George Walford: Ideology Beyond Evolution
In IC5 there was an article by John Woodcock, entitled Evolution and Ideology. It posited an “evolutionary series” extending from the inorganic through the organic to the social and ideological. The purpose of the present short piece is to suggest that this concept is valid only if “evolutionary” be taken in that broad sense in which it is more or less synonymous with “developmental,” carrying no suggestion of any specific type of development. If “evolutionary” is being used more precisely, if it is intended to refer to the type of change particularly associated with the development of organic life, then the existence of one “evolutionary series” extending from the inorganic through the organic to the social and ideological is at least very doubtful.
This is shown in the first place by the fact that in order to study developmental changes in any one of these classes of phenomena we have to adopt a particular time-scale, one which prohibits study of such changes in the others. If we are studying the development of the organic world then we operate on a time-scale by which the stars and planets, the solar systems and galaxies, are stable, non-developing entities. We know that they are in fact developing, but if we use units of time large enough for this to become apparent we shall lose sight of organic evolution, it will occupy too small a part of one of our time-units for us to be able to study it. If we want to study organic evolution we must adopt the appropriate time-scale.
Similarly if we wish to study the development of social and ideological phenomena. Here we need a time-scale shorter than that required for studying the development of organic life. If we are studying society then the development from the war chariot to the atomic bomb is a great change, but the time in which it occurred was too short for homo sapiens to have been affected by organic evolution. There is no reason to think that the men who made the earliest written records were biologically distinct from those who operate our most sophisticated society.
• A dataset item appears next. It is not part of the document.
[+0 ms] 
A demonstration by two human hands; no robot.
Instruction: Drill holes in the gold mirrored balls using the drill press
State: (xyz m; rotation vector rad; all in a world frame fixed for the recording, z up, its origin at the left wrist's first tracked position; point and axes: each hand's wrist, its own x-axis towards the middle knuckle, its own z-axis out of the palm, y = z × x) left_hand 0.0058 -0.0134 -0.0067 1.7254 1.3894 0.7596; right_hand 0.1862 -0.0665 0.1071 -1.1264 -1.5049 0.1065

The article mentions the evolution of the neo cortex; it says this took between two and three million years and describes this as “very rapid.” By this time-scale the development from city-state to post-industrial society, with all the ideological changes involved, has been practically instantaneous; certainly much too fast to be effectively studies. As we need one time-scale for study of development in the inorganic world and another for organic evolution, so we need a third for the study of social and ideological changes. It is not merely that development in one field is faster than in another. The difference is such as to amount to a qualitative distinction.
Nor is this qualitative distinction a matter only of speed; as different type of development is involved. One of the principles of biological evolutionary theory is that acquired characteristics are not transmitted. But the transmission of acquired characteristics, the intentional transmission of accumulated knowledge, is central to social and ideological development.
It may well be true, as the article suggests, that it was the development of the neo cortex: that made organised society possible. But this factor applies to all organised societies, to the most primitive as to the most sophisticated. It does nothing to explain the development of different forms of society, or of distinct ideologies either.
from Ideological Commentary 6, March 1980.